Work to be completed: Among the entries that follow, find the lines holding "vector" and say how many there are, with no other words.

Material supplied:
--------
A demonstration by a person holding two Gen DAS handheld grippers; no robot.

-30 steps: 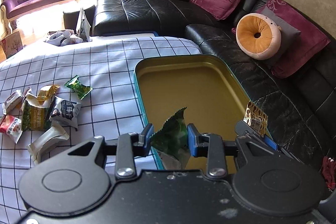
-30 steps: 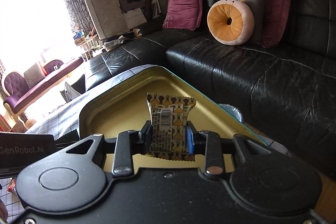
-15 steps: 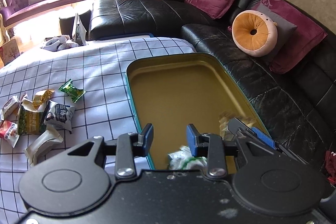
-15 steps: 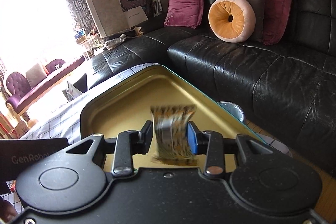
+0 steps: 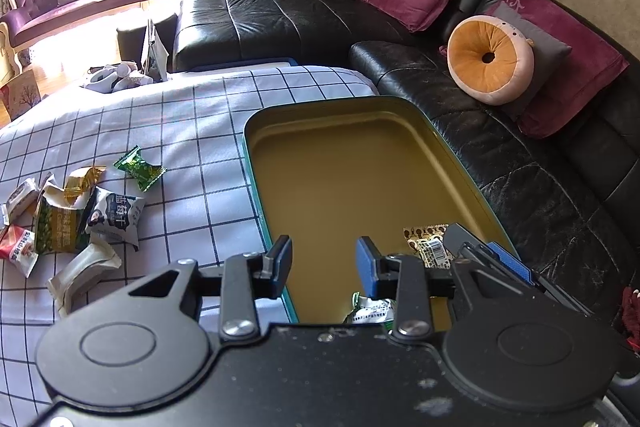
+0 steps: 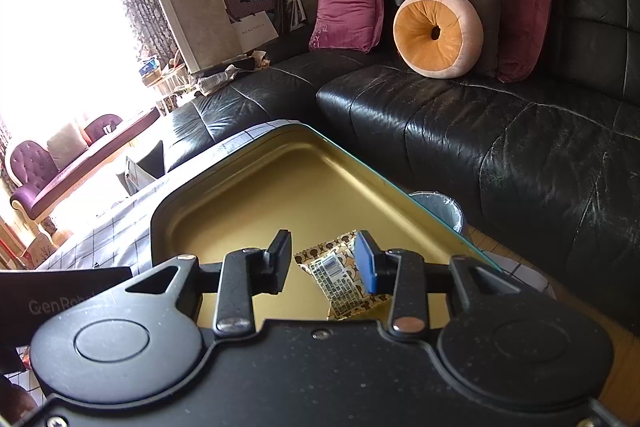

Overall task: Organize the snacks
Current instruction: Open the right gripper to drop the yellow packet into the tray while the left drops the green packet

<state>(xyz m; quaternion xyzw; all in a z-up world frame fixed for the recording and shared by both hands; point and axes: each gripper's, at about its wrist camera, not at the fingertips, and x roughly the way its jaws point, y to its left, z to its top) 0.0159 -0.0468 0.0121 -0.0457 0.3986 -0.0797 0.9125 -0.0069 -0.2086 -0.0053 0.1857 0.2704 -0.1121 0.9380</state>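
Note:
A gold-lined tin (image 5: 256, 183) with a teal rim stands on the checked cloth. My left gripper (image 5: 323, 259) is open over its near end, and nothing is between the pads. A green and white packet (image 5: 370, 311) lies on the tin floor just below it. My right gripper (image 6: 322, 257) is open too, and a brown patterned packet (image 6: 344, 279) lies flat in the tin (image 6: 160, 223) under its fingers. That same brown packet (image 5: 428, 245) shows at the tin's near right corner in the left wrist view. Several loose snack packets (image 5: 116, 217) are heaped on the cloth to the left.
A green candy (image 5: 140, 167) lies apart from the heap. The checked tablecloth (image 5: 192, 131) covers the table. A black leather sofa (image 6: 500, 147) with magenta cushions and a round orange pillow (image 5: 490, 61) wraps the far and right sides. A lined bin (image 6: 440, 211) stands beyond the tin.
Both grippers let go. The green packet fell from the left jaws into the tin, and the brown patterned packet dropped from the right jaws onto the tin floor.

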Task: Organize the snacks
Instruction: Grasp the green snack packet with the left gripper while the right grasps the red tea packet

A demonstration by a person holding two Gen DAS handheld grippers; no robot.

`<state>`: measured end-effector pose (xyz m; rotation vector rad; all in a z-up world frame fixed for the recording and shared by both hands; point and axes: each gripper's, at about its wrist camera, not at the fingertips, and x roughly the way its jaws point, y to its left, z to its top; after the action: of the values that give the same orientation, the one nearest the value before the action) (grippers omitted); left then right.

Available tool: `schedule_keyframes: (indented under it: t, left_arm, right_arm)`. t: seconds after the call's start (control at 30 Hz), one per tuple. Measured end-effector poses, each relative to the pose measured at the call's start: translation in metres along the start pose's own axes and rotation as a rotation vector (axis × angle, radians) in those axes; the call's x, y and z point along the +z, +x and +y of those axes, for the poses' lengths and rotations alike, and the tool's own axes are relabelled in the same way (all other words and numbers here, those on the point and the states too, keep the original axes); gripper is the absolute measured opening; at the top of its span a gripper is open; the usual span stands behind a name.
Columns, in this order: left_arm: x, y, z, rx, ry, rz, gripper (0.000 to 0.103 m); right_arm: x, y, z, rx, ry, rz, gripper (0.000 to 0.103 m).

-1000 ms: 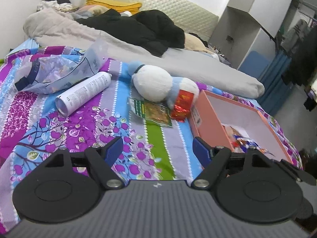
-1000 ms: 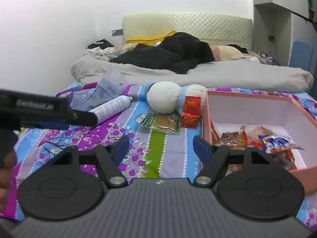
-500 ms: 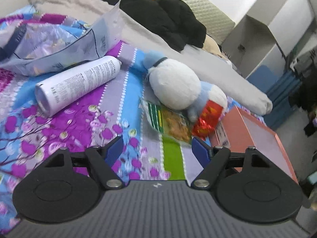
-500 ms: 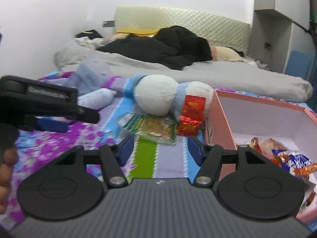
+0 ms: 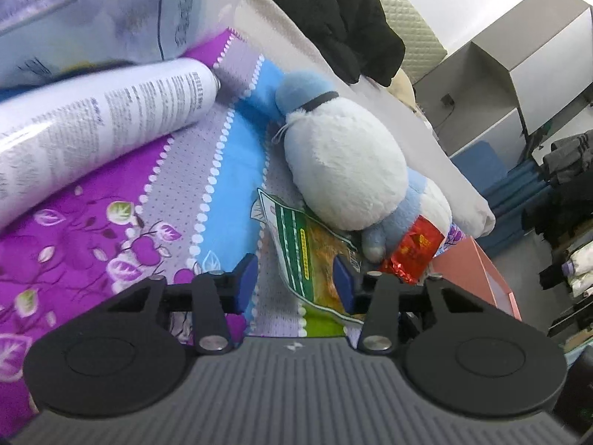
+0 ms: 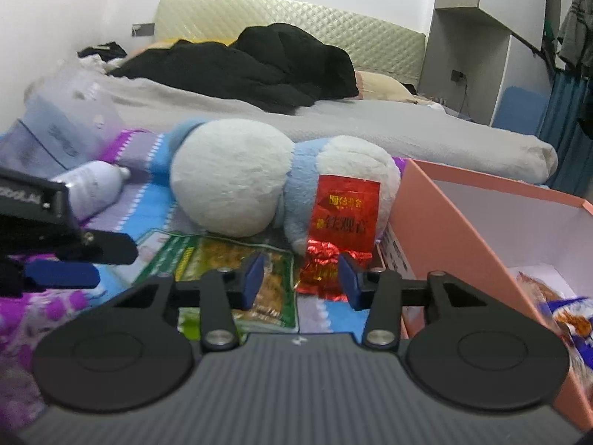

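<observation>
while closing in on two thin, crinkly, light packets beside the pink box (image 6: 444, 215), left gripper (image 5: 294, 283) half apart over green packet (image 5: 307, 252), right gripper (image 6: 300, 278) half apart, just narrowed, astride red packet (image 6: 343, 218) leaning on plush toy (image 6: 237, 174); best pinched at sealed edges.

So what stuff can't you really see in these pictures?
- Green snack packet: its far corner is tucked under the plush toy in the left wrist view.
- Pink box: cut off by the right edge in the right wrist view, and the right claw covers part of what is inside.
- Red foil packet: writing too blurry to read.
- White spray can: runs off the left edge in the left wrist view.
</observation>
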<state>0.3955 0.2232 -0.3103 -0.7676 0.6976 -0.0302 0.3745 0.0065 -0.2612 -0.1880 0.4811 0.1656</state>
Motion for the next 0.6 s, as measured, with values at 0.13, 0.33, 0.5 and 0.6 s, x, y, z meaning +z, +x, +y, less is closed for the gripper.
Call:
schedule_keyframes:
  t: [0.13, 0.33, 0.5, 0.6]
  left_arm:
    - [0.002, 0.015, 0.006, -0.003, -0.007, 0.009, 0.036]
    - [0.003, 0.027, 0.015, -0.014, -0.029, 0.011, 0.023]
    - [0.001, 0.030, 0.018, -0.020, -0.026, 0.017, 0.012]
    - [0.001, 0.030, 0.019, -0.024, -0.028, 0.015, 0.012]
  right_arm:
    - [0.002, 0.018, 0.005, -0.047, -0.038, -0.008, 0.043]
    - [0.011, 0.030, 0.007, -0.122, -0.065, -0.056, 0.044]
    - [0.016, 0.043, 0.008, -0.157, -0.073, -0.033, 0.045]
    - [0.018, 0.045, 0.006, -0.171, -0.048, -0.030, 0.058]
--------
Response to this exercise: 2